Task directions = Only those lines running from the start of the listing below through the line that holds "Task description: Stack" are to be written out, exactly and in full.

The data =

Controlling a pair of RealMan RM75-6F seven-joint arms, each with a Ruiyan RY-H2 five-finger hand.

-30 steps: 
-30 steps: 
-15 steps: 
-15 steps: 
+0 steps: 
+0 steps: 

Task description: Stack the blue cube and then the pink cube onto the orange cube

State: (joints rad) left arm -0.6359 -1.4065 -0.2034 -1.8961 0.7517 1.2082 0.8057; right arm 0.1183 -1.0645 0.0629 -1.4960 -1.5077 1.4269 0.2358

Exercise result =
Controlling a pair of RealMan RM75-6F seven-joint arms, each with a Ruiyan RY-H2 five-finger hand.

-30 steps: 
-30 steps: 
-15 steps: 
-15 steps: 
+0 steps: 
+0 steps: 

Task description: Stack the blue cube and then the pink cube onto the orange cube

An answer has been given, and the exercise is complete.